Go to the line below containing "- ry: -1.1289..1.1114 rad" and print exactly from there through the line containing "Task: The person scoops", both included. Print nothing else.

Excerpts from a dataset
####################

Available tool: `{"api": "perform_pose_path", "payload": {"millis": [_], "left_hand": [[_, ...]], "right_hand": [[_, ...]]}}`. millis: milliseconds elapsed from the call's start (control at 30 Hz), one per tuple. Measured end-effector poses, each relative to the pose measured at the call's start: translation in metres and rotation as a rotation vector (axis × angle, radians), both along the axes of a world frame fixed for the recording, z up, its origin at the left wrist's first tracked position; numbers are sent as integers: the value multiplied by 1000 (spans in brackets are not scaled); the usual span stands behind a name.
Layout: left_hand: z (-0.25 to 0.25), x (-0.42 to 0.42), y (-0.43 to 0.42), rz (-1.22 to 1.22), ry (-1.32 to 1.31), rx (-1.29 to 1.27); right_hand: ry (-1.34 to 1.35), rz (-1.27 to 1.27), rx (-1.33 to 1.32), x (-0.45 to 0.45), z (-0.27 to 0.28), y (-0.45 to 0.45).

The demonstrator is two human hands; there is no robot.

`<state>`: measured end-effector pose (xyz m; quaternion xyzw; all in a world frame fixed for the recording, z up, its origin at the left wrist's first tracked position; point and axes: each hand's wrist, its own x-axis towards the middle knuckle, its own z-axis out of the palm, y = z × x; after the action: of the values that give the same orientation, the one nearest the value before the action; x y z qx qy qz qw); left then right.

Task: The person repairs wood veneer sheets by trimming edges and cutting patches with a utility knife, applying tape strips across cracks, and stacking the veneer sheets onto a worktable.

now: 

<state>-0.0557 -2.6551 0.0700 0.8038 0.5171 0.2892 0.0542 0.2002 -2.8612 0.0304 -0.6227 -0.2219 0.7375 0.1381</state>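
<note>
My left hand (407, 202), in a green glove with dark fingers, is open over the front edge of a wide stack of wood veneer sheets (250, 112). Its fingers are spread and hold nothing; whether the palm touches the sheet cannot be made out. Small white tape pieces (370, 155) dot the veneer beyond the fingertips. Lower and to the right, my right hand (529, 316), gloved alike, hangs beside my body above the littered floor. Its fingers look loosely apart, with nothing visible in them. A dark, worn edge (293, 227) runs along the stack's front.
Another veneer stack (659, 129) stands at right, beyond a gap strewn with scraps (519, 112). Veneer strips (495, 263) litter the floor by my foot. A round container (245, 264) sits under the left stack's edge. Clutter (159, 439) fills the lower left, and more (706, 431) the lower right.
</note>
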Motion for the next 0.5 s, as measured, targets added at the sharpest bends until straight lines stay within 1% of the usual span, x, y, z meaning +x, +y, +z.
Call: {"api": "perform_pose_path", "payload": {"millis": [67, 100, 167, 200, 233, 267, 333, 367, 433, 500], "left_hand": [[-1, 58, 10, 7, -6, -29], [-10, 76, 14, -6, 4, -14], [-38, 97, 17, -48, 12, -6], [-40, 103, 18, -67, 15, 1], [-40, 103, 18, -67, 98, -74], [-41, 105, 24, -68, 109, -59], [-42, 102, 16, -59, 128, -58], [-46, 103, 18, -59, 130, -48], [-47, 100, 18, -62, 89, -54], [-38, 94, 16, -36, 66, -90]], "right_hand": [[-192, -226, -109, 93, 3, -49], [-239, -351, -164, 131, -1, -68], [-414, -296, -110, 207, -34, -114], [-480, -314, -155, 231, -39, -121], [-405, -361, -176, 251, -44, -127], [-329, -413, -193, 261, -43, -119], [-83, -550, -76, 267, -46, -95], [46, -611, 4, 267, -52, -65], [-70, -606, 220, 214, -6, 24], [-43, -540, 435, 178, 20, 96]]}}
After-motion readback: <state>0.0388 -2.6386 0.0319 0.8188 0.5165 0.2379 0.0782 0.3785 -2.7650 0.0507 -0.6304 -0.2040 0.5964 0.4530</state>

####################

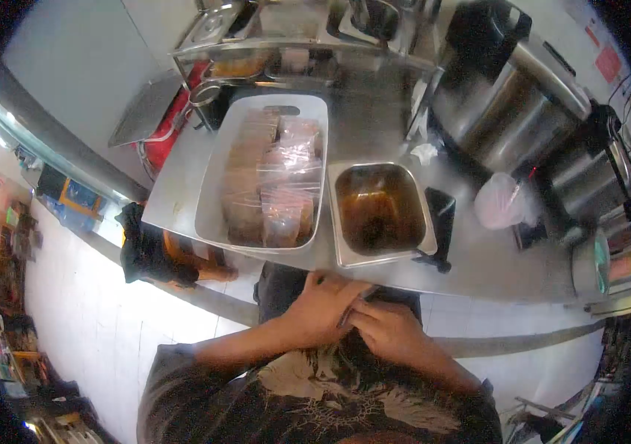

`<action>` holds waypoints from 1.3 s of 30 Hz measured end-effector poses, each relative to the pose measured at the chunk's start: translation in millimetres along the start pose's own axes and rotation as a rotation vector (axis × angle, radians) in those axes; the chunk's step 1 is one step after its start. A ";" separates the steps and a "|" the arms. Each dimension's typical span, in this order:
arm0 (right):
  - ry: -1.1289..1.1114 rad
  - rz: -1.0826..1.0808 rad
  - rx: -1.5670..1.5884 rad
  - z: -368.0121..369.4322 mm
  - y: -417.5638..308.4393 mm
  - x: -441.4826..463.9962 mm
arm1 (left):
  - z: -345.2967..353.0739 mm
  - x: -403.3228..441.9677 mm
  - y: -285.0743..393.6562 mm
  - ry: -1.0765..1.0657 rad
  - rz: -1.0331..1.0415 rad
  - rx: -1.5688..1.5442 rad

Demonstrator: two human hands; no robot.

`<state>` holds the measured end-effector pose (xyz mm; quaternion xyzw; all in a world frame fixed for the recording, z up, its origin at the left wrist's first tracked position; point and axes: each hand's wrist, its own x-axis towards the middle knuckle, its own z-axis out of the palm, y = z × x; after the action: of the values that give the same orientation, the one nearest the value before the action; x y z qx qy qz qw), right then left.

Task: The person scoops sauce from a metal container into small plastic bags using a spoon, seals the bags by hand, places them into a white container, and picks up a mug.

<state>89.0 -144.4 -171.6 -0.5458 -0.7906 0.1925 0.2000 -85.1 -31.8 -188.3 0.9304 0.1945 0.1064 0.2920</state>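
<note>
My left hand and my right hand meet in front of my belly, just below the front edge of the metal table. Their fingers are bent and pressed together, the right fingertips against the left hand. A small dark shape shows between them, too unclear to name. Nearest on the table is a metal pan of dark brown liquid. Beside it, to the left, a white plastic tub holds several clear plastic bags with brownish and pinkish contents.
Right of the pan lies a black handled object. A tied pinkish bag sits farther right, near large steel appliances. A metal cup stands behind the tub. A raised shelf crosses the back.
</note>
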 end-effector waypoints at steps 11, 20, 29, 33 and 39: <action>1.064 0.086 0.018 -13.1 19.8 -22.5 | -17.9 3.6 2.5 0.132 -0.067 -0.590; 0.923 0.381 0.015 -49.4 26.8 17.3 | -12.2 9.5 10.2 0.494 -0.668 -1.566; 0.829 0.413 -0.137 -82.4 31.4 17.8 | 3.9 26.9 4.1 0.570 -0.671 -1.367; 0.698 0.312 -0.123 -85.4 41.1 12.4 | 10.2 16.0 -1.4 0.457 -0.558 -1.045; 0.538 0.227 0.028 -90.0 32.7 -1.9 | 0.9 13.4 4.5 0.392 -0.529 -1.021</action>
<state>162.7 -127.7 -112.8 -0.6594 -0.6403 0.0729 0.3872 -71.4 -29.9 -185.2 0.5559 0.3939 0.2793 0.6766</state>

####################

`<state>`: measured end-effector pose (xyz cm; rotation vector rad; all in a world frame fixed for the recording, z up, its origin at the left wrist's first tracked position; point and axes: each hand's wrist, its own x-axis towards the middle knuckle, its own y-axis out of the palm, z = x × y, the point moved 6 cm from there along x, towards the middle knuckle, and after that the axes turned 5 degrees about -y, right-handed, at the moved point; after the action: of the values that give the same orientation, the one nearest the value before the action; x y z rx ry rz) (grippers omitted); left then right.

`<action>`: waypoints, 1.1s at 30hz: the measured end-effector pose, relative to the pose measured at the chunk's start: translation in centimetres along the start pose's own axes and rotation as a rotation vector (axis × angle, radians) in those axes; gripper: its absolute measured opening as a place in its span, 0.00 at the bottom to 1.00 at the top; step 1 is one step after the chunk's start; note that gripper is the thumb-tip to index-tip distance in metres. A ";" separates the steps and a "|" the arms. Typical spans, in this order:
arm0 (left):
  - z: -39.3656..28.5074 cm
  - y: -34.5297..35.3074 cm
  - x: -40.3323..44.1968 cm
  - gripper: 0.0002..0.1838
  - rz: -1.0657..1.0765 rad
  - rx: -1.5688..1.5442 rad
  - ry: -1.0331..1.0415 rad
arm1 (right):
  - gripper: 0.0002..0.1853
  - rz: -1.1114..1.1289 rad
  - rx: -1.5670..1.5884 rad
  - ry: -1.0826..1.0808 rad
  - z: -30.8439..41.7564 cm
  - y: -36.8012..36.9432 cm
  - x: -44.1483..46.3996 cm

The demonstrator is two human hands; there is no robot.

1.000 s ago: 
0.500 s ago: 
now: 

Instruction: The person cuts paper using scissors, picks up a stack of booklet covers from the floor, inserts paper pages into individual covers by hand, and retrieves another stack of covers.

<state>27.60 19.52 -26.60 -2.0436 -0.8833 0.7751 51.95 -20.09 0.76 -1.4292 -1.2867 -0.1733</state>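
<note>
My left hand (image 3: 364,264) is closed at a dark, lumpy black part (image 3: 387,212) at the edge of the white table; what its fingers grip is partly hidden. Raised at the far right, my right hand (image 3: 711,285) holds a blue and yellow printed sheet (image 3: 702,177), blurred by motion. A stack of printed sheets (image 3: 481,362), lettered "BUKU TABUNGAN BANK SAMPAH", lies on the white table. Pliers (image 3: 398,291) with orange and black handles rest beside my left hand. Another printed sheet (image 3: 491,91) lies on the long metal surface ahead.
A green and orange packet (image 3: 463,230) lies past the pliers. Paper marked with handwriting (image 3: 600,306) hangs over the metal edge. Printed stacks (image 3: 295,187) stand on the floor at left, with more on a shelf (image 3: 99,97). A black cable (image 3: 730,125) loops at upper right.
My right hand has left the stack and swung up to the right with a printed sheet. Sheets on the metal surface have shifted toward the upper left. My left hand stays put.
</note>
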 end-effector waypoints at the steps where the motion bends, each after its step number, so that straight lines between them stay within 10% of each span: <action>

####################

• **Response to the exercise**:
  - ry: -1.1289..1.1114 rad
  - rz: -1.0826..1.0808 rad
  - rx: -1.5670..1.5884 rad
  - z: -368.0121..369.4322 mm
  - y: -417.5638..308.4393 mm
  - x: -441.4826..463.9962 mm
arm1 (left):
  - z: -345.2967..353.0739 mm
  - x: -403.3228..441.9677 mm
  - y: -285.0743..393.6562 mm
  - ry: -1.0765..1.0657 rad
  - rz: -1.0331..1.0415 rad
  - rx: -1.5688..1.5442 rad

Demonstrator: two human hands; no robot.

`<state>` holds the measured end-effector pose (xyz mm; quaternion xyzw; all in a world frame fixed for the recording, z up, its origin at the left wrist's first tracked position; point and axes: each hand's wrist, its own x-axis towards the middle knuckle, its own z-axis out of the palm, y = z × x; after the action: of the values that give the same orientation, the one nearest the value before the action; x y z qx qy qz qw), right then left.

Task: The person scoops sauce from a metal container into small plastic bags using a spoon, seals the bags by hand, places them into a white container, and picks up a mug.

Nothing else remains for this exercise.